Work instructions> Could you reproduce, from the records below, everything from the line with "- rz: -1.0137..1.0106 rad" down to the line with "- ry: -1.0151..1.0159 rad", keeping both of those lines and changing nothing?

Input data>

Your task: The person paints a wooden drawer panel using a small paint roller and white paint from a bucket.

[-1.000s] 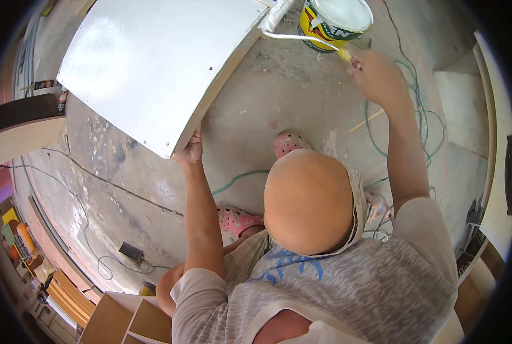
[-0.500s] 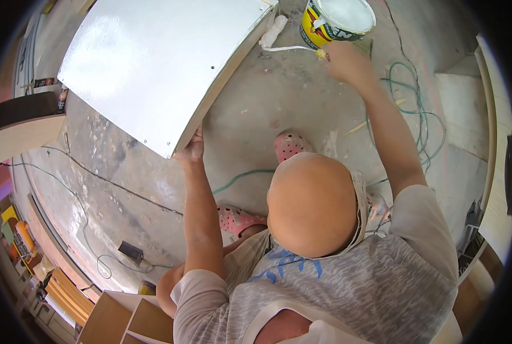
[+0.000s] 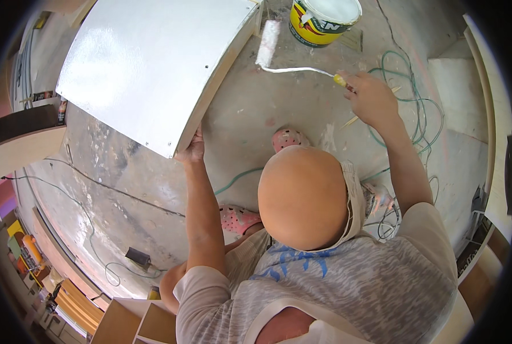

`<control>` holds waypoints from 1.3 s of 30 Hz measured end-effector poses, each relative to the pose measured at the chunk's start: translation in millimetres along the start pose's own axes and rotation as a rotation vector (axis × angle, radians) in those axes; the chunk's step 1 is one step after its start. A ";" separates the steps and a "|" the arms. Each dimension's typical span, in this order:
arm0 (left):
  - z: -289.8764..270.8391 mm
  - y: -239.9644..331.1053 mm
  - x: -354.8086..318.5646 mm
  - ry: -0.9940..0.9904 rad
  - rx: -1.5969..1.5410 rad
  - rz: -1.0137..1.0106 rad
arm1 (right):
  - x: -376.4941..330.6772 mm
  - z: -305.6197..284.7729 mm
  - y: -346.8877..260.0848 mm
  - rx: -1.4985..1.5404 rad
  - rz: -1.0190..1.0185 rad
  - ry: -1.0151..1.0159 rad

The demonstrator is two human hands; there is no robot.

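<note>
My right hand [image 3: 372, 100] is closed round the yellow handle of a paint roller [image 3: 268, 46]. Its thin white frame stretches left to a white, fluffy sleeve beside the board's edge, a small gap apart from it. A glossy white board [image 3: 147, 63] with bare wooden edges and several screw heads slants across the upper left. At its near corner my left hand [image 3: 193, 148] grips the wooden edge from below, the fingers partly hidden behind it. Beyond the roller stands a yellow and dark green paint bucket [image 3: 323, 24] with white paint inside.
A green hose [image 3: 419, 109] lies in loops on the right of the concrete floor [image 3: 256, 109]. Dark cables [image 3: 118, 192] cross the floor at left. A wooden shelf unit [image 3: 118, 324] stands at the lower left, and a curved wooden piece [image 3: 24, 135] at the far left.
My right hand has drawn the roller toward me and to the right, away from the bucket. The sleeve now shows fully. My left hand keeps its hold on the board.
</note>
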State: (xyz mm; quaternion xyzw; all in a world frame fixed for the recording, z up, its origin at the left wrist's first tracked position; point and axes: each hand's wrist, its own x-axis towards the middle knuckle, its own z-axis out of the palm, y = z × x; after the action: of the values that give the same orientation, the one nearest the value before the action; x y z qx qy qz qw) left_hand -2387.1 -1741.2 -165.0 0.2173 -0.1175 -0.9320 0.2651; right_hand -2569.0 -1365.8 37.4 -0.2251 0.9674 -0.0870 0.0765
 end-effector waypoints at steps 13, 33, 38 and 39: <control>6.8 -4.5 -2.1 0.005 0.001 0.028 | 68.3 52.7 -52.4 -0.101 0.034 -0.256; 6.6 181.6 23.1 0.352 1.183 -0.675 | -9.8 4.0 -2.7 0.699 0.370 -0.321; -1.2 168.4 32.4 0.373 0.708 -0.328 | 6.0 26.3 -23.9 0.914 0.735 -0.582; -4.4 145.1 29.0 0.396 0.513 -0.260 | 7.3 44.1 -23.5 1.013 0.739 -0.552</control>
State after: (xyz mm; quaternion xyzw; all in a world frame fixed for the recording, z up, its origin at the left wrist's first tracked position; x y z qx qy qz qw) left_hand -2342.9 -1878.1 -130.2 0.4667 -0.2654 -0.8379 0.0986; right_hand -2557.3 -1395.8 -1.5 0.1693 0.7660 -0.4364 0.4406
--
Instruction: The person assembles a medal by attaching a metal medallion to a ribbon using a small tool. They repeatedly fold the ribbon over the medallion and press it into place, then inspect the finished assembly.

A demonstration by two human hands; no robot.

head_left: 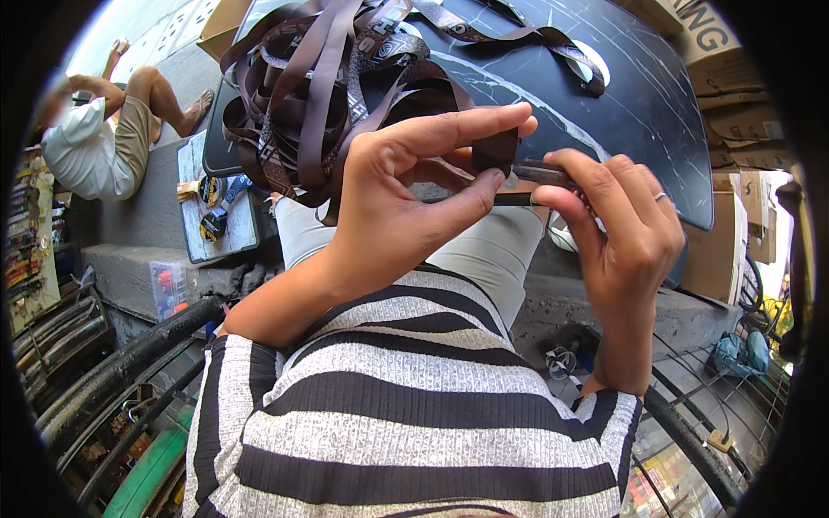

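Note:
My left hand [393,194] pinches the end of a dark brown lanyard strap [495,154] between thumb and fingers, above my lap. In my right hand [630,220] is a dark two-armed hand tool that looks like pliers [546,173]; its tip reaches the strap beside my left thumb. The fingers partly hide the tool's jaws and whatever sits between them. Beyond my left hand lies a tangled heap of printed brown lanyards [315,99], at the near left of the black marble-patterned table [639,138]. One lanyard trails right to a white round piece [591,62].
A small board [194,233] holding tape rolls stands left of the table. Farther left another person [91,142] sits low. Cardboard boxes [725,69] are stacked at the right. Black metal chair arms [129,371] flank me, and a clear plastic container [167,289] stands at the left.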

Result of this task>
  - rz: -1.0137..1.0106 rad
arm1 (right):
  - x: -376.4941..330.6772 mm
  - z: -305.6197..284.7729 mm
  - y: -346.8877..260.0848 mm
  - rx: -1.4985..1.5404 rad
  - rz: -1.0190..1.0185 rad
  - ry: -1.0151..1.0159 rad

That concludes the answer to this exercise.